Work required: All lines from the first one in the listing below to the one holding "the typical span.", inclusive, are to be copied exactly.

■ ■ ■ ■ ■ ■ ■

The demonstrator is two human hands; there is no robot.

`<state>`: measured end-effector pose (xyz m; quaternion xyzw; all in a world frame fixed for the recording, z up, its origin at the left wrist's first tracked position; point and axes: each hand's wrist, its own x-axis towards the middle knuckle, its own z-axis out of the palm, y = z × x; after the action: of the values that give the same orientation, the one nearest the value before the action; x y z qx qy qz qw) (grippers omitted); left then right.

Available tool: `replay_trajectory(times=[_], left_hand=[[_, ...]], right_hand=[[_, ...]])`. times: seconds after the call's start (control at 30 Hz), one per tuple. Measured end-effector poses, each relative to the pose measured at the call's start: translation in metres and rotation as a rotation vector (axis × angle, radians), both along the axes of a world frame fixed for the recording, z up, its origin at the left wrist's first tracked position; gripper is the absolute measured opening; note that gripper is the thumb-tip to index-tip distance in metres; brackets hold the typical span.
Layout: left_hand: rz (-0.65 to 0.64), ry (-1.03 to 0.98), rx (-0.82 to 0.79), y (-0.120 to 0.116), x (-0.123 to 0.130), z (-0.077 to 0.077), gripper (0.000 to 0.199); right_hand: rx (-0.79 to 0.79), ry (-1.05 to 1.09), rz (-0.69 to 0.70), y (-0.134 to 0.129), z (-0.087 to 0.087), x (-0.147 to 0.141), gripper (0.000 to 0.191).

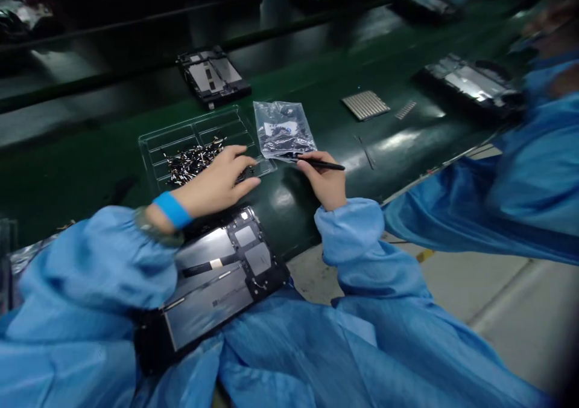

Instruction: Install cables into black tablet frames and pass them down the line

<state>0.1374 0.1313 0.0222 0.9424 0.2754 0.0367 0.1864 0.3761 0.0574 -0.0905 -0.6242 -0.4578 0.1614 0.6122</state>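
My left hand (222, 178) is over the near side of a clear plastic tray (239, 115), its fingers apart and nothing in them. In the tray lies a heap of small black, white and gold parts (192, 160). My right hand (326, 181) grips black tweezers (328, 165), whose tips point left to the lower edge of a clear plastic bag (284, 127). Dark small items and a whitish label show inside that bag. Below my left wrist, an opened tablet-like device (212, 299) rests at the table's near edge, partly hidden by my sleeve.
Another opened device (212, 76) lies beyond the tray. To the right are a ridged plate (365, 105), a small strip (406, 110) and a thin tool (364, 152). A co-worker's blue sleeve (520, 172) reaches the table by a stack of devices (470, 82).
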Motion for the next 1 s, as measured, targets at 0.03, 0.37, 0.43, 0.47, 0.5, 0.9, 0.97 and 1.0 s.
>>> replay_trajectory(times=[0.03,0.37,0.43,0.47,0.5,0.9,0.97,1.0], left_hand=[[-0.027,-0.001,0.007,0.008,0.019,-0.009,0.050],[-0.088,0.103,0.103,0.016,0.074,-0.047,0.043],[-0.096,0.100,0.095,0.013,0.073,-0.048,0.043],[-0.102,0.099,0.103,0.013,0.073,-0.049,0.044],[-0.110,0.098,0.113,0.012,0.072,-0.050,0.044],[-0.192,0.081,0.128,-0.001,0.074,-0.056,0.047],[-0.199,0.087,0.126,-0.003,0.074,-0.056,0.048],[-0.201,0.090,0.125,-0.003,0.074,-0.056,0.048]], right_hand=[[-0.003,-0.010,-0.001,0.002,-0.001,0.000,0.019],[-0.061,-0.027,-0.006,0.012,0.000,0.000,0.023],[-0.065,-0.039,-0.007,0.011,0.002,-0.001,0.024],[-0.067,-0.044,-0.007,0.011,0.003,-0.001,0.025],[-0.070,-0.049,-0.005,0.010,0.004,-0.001,0.025],[-0.122,-0.063,-0.062,-0.007,0.003,0.001,0.025],[-0.128,-0.064,-0.072,-0.010,0.003,0.001,0.023],[-0.130,-0.067,-0.074,-0.011,0.003,0.001,0.023]])
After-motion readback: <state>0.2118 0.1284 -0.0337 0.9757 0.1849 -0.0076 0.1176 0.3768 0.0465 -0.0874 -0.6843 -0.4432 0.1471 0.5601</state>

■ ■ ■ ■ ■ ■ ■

Solved problem:
The demonstrator is two human hands; there is no robot.

`<state>`: measured end-effector pose (xyz m; quaternion xyzw; all in a world frame fixed for the recording, z up, its origin at the left wrist's first tracked position; point and axes: each hand's wrist, its own x-axis towards the middle knuckle, its own z-axis out of the palm, y = z × x; after the action: of the values that give the same orientation, the one nearest the value before the action; x y z qx qy qz qw) (grippers omitted); left then right.

Available tool: `replay_trajectory(times=[_], left_hand=[[_, ...]], right_hand=[[_, ...]])`. times: seconds after the call's start (control at 30 Hz), one per tuple. Measured end-effector poses, each relative to the pose measured at the call's start: translation in metres and rotation as a rotation vector (axis × angle, radians), both along the axes of a world frame fixed for the recording, z up, its origin at the left wrist's first tracked position; gripper is the absolute measured opening; note that gripper is the thumb-tip to index-tip distance in metres; brackets hold the typical span.

The exercise is done, with nothing left to add.